Foreigners yesterday bought Rs. 171 million worth of shares and sold only Rs. 7 million resulting in a net inflow of Rs. 164 million. The inflow brought the year to date net foreign inflow to Rs. 34.1 billion by yesterday.
As continuously emphasised by the Daily FT, foreign investors see what most weak-hearted locals don’t. Negative mindset has swelled benchmark ASI’s year to date dip to 9% after the market earlier on had reduced it to below 2% by end September from a high 20% in mid-July. However since mid July, net foreign inflow has been over Rs. 11 billion.
The record inflow remains the most emphatic and credible achievement of the Colombo Bourse this year. The inflow is significant in the context of Rs. 19 billion outflow last year on top of Rs. 27 billion flight in 2010.
This week foreign investors have narrowed their pick on Chevron Lubricants and JKH.
Yesterday stocks fell to their lowest level in nearly eight weeks as investors settled month-end positions, while others held off bets until next week’s Budget and corporate earnings.
The rupee edged down on importers’ demand for dollars, dealers said.
The Colombo Stock Exchange’s main index fell 0.13% or 6.98 points, to end at 5,513.64, its lowest since 7 September.

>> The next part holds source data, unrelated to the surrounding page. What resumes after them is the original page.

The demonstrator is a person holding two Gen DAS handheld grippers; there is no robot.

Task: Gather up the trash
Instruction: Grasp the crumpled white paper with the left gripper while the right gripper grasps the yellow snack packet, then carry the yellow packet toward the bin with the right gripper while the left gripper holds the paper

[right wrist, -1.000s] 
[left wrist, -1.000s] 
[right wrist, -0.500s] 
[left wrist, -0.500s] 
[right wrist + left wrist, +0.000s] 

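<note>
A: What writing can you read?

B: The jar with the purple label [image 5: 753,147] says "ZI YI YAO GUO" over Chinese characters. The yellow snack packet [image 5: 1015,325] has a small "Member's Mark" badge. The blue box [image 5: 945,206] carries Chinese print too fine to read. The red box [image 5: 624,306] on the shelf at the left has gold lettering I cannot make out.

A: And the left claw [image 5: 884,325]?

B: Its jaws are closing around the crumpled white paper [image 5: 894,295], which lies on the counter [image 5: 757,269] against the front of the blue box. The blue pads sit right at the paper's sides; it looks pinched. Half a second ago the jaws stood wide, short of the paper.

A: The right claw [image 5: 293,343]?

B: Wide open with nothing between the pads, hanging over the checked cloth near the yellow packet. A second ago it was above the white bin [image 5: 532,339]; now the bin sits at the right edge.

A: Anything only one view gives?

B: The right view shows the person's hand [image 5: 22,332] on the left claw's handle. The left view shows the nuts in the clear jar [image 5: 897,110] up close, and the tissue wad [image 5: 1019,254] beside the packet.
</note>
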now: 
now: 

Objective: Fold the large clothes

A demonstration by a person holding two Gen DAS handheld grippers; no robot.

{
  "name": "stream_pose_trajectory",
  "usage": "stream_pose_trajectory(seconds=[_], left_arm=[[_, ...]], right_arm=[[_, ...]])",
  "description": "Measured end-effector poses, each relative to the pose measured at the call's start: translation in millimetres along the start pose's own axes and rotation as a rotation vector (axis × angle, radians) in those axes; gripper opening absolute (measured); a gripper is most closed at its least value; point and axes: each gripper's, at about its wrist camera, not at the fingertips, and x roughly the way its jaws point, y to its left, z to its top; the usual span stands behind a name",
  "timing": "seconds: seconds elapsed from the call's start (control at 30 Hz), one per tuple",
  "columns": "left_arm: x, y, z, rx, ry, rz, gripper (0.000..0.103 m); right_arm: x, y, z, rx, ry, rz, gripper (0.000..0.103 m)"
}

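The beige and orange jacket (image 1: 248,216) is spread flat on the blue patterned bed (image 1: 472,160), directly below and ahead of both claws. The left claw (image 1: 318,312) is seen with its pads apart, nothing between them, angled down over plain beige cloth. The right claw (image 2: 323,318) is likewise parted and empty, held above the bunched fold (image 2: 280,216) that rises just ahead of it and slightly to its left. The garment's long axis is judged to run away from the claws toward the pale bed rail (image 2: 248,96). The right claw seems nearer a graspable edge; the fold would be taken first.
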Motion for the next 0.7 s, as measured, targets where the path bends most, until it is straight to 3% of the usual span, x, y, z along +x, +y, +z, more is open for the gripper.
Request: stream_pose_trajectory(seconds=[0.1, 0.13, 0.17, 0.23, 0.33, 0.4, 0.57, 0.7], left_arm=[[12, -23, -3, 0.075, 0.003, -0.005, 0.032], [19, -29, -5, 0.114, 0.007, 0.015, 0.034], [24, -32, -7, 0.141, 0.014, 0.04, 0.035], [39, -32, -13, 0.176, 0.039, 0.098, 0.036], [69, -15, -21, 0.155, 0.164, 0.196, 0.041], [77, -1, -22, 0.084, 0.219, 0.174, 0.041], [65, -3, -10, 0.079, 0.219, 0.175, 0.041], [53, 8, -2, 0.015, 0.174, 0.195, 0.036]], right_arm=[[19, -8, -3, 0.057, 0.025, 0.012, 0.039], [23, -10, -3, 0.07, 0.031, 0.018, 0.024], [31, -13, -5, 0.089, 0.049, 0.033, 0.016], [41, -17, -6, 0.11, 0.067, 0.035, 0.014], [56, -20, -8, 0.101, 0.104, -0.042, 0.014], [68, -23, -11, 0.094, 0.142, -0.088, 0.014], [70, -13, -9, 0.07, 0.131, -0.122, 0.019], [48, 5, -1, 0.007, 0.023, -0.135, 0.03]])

“The market was down as it is the month end and many local investors are looking for direction, with the budget on the corner,” said a stockbroker who declined to be identified.
The Government will present the 2013 Budget on 8 November while several companies will release quarterly results next week.
Turnover on the Sri Lanka exchange was Rs. 477.2 million ($ 3.68 million), half of this year’s daily average of Rs. 925 million.
The rupee ended weaker at 130.20/25 to the dollar from Tuesday’s close of 130.15/25.